• Information shown

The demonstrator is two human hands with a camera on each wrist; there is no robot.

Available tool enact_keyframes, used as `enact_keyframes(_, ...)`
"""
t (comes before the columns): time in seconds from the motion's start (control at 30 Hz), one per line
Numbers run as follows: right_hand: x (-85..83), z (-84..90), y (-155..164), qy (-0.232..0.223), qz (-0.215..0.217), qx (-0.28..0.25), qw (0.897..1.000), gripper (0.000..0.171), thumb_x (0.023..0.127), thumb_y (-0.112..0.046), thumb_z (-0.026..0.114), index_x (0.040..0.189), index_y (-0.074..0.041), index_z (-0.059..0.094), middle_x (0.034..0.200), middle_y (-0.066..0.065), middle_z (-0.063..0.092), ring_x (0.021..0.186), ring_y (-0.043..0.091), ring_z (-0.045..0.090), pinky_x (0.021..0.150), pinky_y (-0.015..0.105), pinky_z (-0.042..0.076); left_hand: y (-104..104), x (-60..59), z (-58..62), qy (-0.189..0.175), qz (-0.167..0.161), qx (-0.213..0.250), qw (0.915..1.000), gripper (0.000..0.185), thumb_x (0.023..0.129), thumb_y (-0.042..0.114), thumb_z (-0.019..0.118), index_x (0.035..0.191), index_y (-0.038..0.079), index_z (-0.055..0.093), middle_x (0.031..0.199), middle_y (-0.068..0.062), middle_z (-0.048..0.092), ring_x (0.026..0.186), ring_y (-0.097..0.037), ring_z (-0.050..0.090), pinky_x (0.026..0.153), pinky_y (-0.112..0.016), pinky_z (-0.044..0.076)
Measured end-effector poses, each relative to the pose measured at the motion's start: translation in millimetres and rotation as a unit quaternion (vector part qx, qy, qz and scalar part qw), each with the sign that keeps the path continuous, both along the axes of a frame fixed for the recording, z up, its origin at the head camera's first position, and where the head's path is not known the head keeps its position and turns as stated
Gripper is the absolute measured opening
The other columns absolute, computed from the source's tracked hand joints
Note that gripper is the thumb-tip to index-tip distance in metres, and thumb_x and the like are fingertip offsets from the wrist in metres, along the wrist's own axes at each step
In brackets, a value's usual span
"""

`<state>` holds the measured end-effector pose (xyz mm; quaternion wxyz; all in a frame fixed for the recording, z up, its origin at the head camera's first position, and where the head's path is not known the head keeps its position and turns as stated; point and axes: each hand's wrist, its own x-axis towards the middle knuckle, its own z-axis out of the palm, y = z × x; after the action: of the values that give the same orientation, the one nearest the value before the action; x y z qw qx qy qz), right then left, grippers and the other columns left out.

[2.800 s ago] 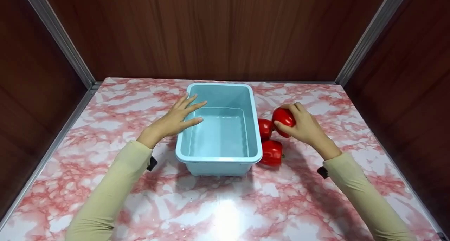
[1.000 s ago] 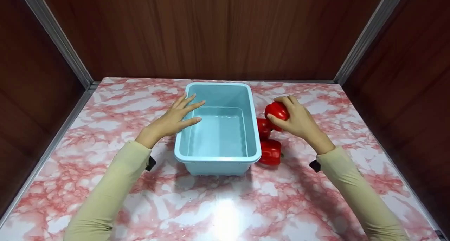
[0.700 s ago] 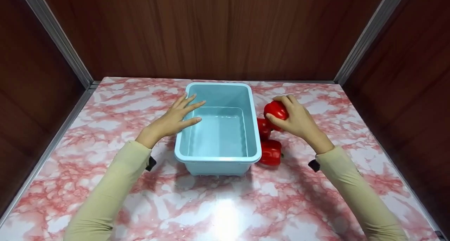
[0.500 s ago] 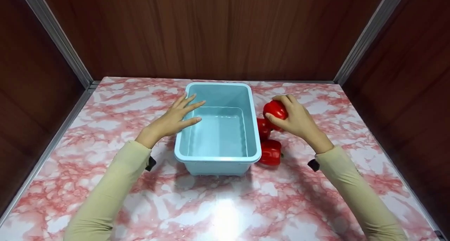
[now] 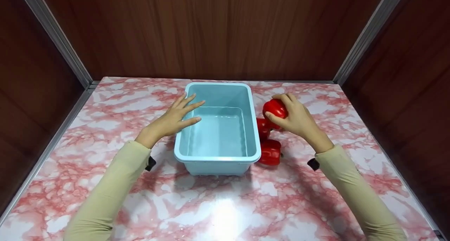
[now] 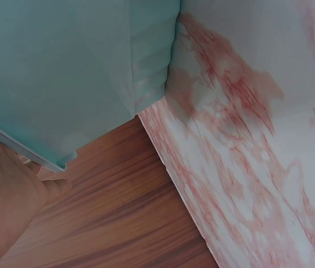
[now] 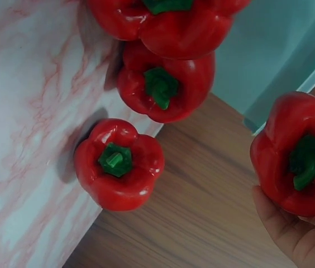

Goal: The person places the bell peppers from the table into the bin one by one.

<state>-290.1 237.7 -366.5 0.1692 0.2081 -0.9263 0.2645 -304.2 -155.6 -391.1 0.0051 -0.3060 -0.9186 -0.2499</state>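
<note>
A light blue plastic tub [image 5: 218, 159] stands empty mid-table. My left hand [image 5: 172, 119] rests on its left rim with straight, spread fingers; the left wrist view shows the palm [image 6: 1, 206] against the tub wall [image 6: 79, 72]. My right hand [image 5: 297, 118] grips a red bell pepper [image 5: 276, 108], held off the table just right of the tub. In the right wrist view that pepper [image 7: 297, 153] sits in my fingers [image 7: 291, 234]. Three more red peppers [image 7: 166, 84] [image 7: 118, 164] [image 7: 168, 22] lie on the table beside the tub; the head view shows two of them [image 5: 263, 128] [image 5: 270, 152].
The table [image 5: 225, 206] has a pink-and-white marble top. Dark wooden walls [image 5: 211, 33] close it in at the back and on both sides, with metal strips [image 5: 56, 40] in the corners.
My right hand has lifted the red pepper a little and carried it left, closer to the tub's right rim. The left hand and the tub have not moved.
</note>
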Motion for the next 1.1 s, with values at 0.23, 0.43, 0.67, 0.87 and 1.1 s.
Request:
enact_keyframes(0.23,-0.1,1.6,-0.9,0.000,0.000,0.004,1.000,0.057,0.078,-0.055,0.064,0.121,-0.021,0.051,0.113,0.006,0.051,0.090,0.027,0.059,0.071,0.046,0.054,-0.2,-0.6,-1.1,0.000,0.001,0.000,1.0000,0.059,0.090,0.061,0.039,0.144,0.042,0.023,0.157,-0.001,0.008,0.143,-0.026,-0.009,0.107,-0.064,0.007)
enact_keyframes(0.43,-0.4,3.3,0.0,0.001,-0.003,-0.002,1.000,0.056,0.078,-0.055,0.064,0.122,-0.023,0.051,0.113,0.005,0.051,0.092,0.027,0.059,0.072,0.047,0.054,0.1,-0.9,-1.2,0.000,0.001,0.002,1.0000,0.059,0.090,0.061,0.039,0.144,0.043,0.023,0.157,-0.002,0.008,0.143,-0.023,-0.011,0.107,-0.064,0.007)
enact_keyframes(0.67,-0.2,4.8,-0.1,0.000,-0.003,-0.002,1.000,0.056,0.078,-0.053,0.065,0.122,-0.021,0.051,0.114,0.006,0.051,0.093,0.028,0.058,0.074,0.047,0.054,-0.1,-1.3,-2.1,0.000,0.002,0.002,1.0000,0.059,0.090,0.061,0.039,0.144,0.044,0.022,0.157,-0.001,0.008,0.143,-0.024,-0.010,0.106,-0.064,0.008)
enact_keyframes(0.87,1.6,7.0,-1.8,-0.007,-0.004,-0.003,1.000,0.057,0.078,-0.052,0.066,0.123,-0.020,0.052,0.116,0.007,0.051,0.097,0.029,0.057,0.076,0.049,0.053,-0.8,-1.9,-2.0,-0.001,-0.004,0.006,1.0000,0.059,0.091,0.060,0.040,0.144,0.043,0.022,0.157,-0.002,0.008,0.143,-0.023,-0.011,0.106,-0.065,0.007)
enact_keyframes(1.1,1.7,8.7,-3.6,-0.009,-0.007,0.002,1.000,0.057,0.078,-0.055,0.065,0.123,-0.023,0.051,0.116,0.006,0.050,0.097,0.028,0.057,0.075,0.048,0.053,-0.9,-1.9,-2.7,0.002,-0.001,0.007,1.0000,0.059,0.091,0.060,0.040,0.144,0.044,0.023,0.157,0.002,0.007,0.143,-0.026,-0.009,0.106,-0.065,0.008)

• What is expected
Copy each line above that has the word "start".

• Output
t (comes before the columns): time in seconds from the motion's start (control at 30 Hz), one per line
Measured end-effector poses, each relative to the pose measured at the motion's start: translation in millimetres and rotation as a unit quaternion (vector part qx, qy, qz and scalar part qw), each with the sign that keeps the path continuous, both along the axes of a frame fixed for the recording, z up, its origin at the head camera's first position, and where the head's path is not known the head keeps its position and turns as stated

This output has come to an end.